== Assigned task ==
Reprint the full listing exactly.

==================================================

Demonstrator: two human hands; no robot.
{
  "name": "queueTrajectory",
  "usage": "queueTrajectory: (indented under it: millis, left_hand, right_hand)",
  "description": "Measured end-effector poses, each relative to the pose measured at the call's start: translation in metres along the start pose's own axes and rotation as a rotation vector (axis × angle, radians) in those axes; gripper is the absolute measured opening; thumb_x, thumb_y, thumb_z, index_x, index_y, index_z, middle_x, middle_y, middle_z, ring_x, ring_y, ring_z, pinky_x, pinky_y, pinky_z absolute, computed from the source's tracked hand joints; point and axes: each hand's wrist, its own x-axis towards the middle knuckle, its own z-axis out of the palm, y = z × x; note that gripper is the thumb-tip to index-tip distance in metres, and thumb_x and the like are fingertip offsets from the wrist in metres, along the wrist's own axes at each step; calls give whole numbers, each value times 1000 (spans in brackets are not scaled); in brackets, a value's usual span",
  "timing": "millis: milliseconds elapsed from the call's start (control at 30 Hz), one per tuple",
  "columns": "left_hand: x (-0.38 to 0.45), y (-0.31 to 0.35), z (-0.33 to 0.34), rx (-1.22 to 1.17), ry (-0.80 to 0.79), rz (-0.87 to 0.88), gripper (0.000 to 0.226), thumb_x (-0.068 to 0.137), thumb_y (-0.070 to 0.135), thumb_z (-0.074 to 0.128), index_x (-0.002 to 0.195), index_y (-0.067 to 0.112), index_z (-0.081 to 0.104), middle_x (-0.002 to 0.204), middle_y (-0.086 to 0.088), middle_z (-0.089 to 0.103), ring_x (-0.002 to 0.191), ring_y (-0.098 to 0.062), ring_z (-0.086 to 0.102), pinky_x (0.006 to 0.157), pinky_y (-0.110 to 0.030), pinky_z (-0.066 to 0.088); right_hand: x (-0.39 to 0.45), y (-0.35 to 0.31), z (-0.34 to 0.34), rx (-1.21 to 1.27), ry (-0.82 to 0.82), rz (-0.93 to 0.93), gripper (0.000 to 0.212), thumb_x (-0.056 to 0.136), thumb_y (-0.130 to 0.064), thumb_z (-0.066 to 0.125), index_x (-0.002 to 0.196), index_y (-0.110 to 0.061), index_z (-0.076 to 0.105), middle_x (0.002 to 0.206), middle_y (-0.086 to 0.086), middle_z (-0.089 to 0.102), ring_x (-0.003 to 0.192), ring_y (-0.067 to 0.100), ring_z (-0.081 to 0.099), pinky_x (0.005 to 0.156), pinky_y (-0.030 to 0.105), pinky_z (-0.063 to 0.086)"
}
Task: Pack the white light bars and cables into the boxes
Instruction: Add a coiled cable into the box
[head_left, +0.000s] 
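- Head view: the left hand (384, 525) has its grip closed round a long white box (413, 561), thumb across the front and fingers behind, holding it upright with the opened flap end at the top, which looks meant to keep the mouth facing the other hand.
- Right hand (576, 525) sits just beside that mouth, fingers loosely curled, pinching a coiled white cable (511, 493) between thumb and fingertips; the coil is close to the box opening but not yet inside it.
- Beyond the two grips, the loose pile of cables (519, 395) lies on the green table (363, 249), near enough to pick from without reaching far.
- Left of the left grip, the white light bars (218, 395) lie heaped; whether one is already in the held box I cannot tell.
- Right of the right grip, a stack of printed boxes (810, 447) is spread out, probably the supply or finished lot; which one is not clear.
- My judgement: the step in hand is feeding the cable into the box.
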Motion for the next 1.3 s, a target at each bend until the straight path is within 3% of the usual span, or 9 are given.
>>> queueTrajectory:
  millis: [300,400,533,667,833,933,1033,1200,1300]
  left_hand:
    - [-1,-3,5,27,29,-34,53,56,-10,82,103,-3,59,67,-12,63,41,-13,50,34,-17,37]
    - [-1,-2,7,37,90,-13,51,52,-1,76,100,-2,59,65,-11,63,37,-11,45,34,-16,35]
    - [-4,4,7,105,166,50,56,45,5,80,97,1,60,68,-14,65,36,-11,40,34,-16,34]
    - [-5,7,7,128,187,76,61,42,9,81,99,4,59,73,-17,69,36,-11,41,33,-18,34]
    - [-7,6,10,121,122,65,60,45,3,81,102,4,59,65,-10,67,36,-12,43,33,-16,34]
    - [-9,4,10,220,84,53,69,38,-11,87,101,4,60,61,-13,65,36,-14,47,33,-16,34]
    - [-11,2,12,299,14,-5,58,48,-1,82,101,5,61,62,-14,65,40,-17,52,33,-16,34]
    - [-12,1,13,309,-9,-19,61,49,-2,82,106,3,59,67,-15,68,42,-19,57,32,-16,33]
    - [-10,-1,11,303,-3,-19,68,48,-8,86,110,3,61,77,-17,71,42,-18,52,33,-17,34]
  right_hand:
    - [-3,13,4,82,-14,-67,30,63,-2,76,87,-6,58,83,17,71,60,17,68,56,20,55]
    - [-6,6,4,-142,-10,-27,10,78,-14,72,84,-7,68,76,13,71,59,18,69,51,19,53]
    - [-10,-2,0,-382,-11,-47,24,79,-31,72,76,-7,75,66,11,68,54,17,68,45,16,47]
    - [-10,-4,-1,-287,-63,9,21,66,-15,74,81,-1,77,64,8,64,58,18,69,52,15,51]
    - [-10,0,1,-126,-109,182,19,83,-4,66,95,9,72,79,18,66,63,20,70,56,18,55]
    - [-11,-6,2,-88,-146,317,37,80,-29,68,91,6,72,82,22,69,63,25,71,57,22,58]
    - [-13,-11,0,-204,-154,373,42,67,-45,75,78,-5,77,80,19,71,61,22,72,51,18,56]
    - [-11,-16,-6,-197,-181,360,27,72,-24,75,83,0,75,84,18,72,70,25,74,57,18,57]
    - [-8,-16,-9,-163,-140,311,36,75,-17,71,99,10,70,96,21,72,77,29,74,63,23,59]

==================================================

== Solution for this problem ==
Demonstrator: two human hands; no robot.
{
  "name": "queueTrajectory",
  "usage": "queueTrajectory: (indented under it: millis, left_hand, right_hand)",
  "description": "Measured end-effector poses, each relative to the pose measured at the call's start: translation in metres along the start pose's own axes and rotation as a rotation vector (axis × angle, radians) in those axes; gripper is the absolute measured opening; thumb_x, thumb_y, thumb_z, index_x, index_y, index_z, middle_x, middle_y, middle_z, ring_x, ring_y, ring_z, pinky_x, pinky_y, pinky_z absolute, computed from the source's tracked hand joints; point and axes: each hand's wrist, its own x-axis towards the middle knuckle, its own z-axis out of the palm, y = z × x; note that gripper is the thumb-tip to index-tip distance in metres, and thumb_x and the like are fingertip offsets from the wrist in metres, along the wrist's own axes at each step; calls give whole numbers, each value times 1000 (spans in brackets are not scaled); in brackets, a value's usual span",
  "timing": "millis: milliseconds elapsed from the call's start (control at 30 Hz), one per tuple",
  "columns": "left_hand: x (-0.38 to 0.45), y (-0.31 to 0.35), z (-0.33 to 0.34), rx (-1.22 to 1.17), ry (-0.80 to 0.79), rz (-0.87 to 0.88), gripper (0.000 to 0.226), thumb_x (-0.068 to 0.137), thumb_y (-0.070 to 0.135), thumb_z (-0.074 to 0.128), index_x (-0.002 to 0.195), index_y (-0.067 to 0.112), index_z (-0.081 to 0.104), middle_x (-0.002 to 0.204), middle_y (-0.086 to 0.088), middle_z (-0.089 to 0.103), ring_x (-0.002 to 0.191), ring_y (-0.098 to 0.062), ring_z (-0.086 to 0.102), pinky_x (0.006 to 0.157), pinky_y (-0.110 to 0.030), pinky_z (-0.066 to 0.088); right_hand: x (-0.39 to 0.45), y (-0.35 to 0.31), z (-0.34 to 0.34), rx (-1.21 to 1.27), ry (-0.82 to 0.82), rz (-0.93 to 0.93), gripper (0.000 to 0.212), thumb_x (-0.056 to 0.136), thumb_y (-0.130 to 0.064), thumb_z (-0.066 to 0.125), index_x (-0.002 to 0.196), index_y (-0.110 to 0.061), index_z (-0.076 to 0.105), middle_x (0.002 to 0.206), middle_y (-0.086 to 0.086), middle_z (-0.089 to 0.102), ring_x (-0.003 to 0.192), ring_y (-0.067 to 0.100), ring_z (-0.081 to 0.099), pinky_x (0.005 to 0.156), pinky_y (-0.030 to 0.105), pinky_z (-0.063 to 0.086)"
}
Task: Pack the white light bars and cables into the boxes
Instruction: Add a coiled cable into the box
[head_left, +0.000s] 
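- Head view: the left hand (384, 525) has its grip closed round a long white box (413, 561), thumb across the front and fingers behind, holding it upright with the opened flap end at the top, which looks meant to keep the mouth facing the other hand.
- Right hand (576, 525) sits just beside that mouth, fingers loosely curled, pinching a coiled white cable (511, 493) between thumb and fingertips; the coil is close to the box opening but not yet inside it.
- Beyond the two grips, the loose pile of cables (519, 395) lies on the green table (363, 249), near enough to pick from without reaching far.
- Left of the left grip, the white light bars (218, 395) lie heaped; whether one is already in the held box I cannot tell.
- Right of the right grip, a stack of printed boxes (810, 447) is spread out, probably the supply or finished lot; which one is not clear.
- My judgement: the step in hand is feeding the cable into the box.
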Motion for the next 1.3 s, a target at each bend until the straight path is within 3% of the usual span, or 9 are given.
>>> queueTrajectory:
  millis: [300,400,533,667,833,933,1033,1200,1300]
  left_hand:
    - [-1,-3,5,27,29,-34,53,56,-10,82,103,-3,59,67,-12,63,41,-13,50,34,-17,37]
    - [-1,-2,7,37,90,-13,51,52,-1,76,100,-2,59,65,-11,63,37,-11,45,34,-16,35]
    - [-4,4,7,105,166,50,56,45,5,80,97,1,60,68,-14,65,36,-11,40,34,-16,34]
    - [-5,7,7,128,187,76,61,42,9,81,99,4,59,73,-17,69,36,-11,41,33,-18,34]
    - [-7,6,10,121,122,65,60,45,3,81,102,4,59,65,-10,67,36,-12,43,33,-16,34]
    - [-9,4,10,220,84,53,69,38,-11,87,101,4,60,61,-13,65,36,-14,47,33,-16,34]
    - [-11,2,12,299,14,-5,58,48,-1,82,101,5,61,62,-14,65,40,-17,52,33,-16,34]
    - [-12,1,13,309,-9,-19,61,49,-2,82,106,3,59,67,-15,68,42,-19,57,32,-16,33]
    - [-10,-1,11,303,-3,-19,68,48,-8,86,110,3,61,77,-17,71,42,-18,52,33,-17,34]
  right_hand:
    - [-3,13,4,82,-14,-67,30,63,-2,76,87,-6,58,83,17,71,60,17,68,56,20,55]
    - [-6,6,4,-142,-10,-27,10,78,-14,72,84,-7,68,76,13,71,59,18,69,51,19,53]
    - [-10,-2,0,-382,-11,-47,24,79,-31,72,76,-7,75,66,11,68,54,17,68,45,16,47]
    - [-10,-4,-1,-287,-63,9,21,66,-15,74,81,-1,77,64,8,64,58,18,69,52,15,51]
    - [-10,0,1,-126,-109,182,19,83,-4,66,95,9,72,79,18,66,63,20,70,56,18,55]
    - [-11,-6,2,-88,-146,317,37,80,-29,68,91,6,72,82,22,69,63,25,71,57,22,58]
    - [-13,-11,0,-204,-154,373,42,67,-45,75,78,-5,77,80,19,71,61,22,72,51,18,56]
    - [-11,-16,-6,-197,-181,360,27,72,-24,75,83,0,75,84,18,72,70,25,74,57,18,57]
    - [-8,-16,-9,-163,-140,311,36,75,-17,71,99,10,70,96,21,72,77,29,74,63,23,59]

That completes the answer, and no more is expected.